После появилась должность московского генерал-губернатора. Первым из таковых суждено было стать денщику царя Петра Великого Григорию Чернышеву. Тот впервые устроил в Москве уличное освещение. Фонари обязаны были зажигать и гасить сами москвичи. За нарушение - административное наказание в виде плетей. Жена Чернышева по молодости лет была метрессой Петра имела прозвище "Авдотья бой-баба".

Должность губернатора не отменялась. Но почему-то абсолютное большинство из губернаторов след в истории оставили неглубокий. Например, о губернаторе Москвы Вилиме Вилимыче Дельдене мы не знаем ничего, да впрочем поправить ему дали только три месяца. Следующий губернатор, Феодор фон Балкен, или попросту Балк, из лифляндских дворян, рулил пять лет. Славный гражданин Российской империи, но почему-то Русский биографический словарь о деятельности Балка в должности губернатора таинственно сообщает только следующее: "известен по своей жене Матрене Монс".
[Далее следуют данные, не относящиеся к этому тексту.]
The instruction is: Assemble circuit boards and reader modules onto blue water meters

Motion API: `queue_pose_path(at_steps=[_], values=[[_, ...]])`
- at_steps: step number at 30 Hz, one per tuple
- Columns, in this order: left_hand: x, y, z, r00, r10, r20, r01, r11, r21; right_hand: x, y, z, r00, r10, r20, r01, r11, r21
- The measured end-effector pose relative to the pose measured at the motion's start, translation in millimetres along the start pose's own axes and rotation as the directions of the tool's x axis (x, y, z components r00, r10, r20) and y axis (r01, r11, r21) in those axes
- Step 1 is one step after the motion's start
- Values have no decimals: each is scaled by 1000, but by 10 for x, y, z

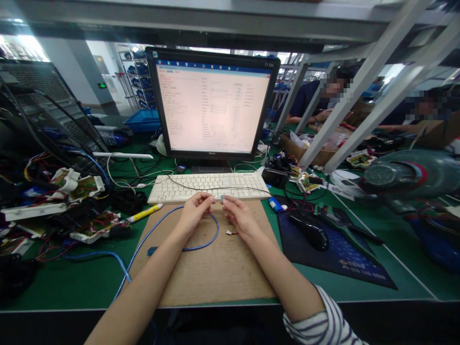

А вот здесь интересно: Матрена (а по-немецки Модеста) Монс была сестрою адъютанта Петра Великого Виллема Монса, главного заводилы сомнительных развлечений царя в Немецкой слободе. Когда она вышла замуж за фон Балкена, получила прозвище "Балчиха". Забавно (точнее, печально), что за несколько недель до своей смерти Петр получил на Монса донос. Мы не знаем, что вменялось Петрову приятелю по молодецким забавам, но ему наскоро отрубили голову, Балчиху же публично били кнутом на Сенатской площади, после чего отправили по этапу в Тобольск.